An actinic keratosis is a rough, scaly patch on your skin that develops from years of exposure to the sun. It's most commonly found on your face, lips, ears, back of your hands, forearms, scalp or neck. Also known as solar keratosis, an actinic keratosis enlarges slowly and usually causes no signs or symptoms other than a patch or small spot on your skin.
Over time, actinic keratoses may develop into invasive squamous cell carcinoma; according to one study of almost 7000 patients, among the small percentage of actinic keratoses that progress into squamous cell carcinoma, the length of time for this transformation to occur was approximately 2 years.Cells within actinic keratoses (AKs) show characteristic UV-induced gene mutations.Histologically AKs share features with squamous cell carcinoma (SCC).
The risk of progression of AKs is reported in widely variable figures. Some studies estimated the risk at 0.075–0.096% per lesion per year, or about 1% over 10 years with some estimates as high as 10% over 10 years However, the Veterans Affairs Topical Tretinoin Chemoprevention Trial found that the risk of progression of AK to primary SCC (invasive or in situ) was 0.6% at 1 year and 2.57% at 4 years.

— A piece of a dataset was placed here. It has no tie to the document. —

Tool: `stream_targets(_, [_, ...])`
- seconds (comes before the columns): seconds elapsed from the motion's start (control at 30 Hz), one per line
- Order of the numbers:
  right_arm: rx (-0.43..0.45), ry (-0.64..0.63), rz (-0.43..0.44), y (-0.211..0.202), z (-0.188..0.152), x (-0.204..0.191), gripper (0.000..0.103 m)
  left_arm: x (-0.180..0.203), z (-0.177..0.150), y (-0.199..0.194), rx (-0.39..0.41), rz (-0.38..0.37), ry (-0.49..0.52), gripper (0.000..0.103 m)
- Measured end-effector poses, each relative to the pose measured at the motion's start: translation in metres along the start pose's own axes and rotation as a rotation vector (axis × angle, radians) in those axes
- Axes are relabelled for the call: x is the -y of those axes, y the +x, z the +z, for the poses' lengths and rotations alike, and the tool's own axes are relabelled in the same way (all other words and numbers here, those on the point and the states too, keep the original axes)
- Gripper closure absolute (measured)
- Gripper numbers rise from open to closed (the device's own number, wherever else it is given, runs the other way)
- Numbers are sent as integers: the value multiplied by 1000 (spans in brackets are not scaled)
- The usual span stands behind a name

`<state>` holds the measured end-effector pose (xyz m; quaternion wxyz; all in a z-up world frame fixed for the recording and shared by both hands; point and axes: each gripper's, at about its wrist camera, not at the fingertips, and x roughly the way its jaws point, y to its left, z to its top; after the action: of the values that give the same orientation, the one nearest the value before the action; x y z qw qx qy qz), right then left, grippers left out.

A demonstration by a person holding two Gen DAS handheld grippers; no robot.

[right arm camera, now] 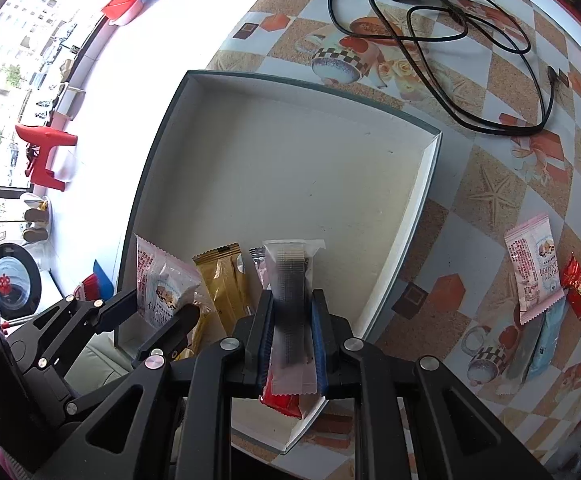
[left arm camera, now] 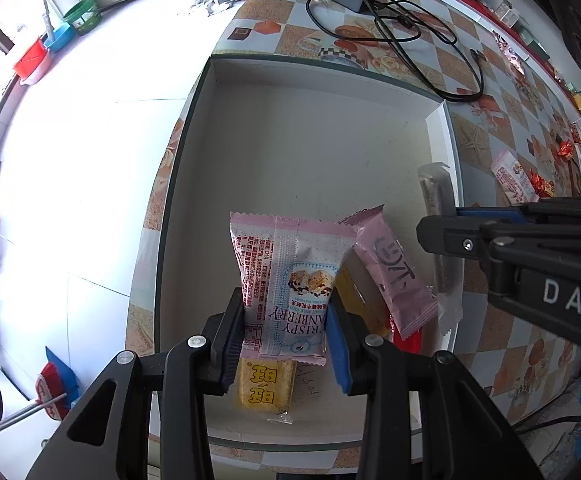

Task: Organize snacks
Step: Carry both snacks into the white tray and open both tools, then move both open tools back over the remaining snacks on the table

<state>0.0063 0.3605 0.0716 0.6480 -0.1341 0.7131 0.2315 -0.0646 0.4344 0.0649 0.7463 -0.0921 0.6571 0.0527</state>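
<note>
My left gripper is shut on a pink-and-white cranberry crisp packet, held over the near end of a shallow white box. Under it lie a yellow packet, a pink packet and a red packet. My right gripper is shut on a clear-wrapped dark wafer stick, above the box's near right corner. The left gripper with its cranberry packet shows at left there, beside a gold packet.
On the patterned tablecloth to the box's right lie another cranberry packet, a red candy and a light blue packet. A black charger with tangled cable lies beyond the box. The table edge runs along the box's left side.
</note>
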Motion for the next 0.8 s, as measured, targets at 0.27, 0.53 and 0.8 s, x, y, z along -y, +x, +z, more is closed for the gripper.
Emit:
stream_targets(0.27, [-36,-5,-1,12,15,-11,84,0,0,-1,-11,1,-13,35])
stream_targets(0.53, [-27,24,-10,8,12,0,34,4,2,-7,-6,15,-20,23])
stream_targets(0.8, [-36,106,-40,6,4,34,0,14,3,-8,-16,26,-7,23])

Almost all AKs can be eliminated if treated early, before they become skin cancers. Various treatment options are available, which depend on the growth’s characteristics and the patient’s age and health. Treatment can be performed in the physician’s office, and no cutting or anesthesia is required. Liquid nitrogen, applied with a spray device or cotton-tipped applicator, freezes the growths.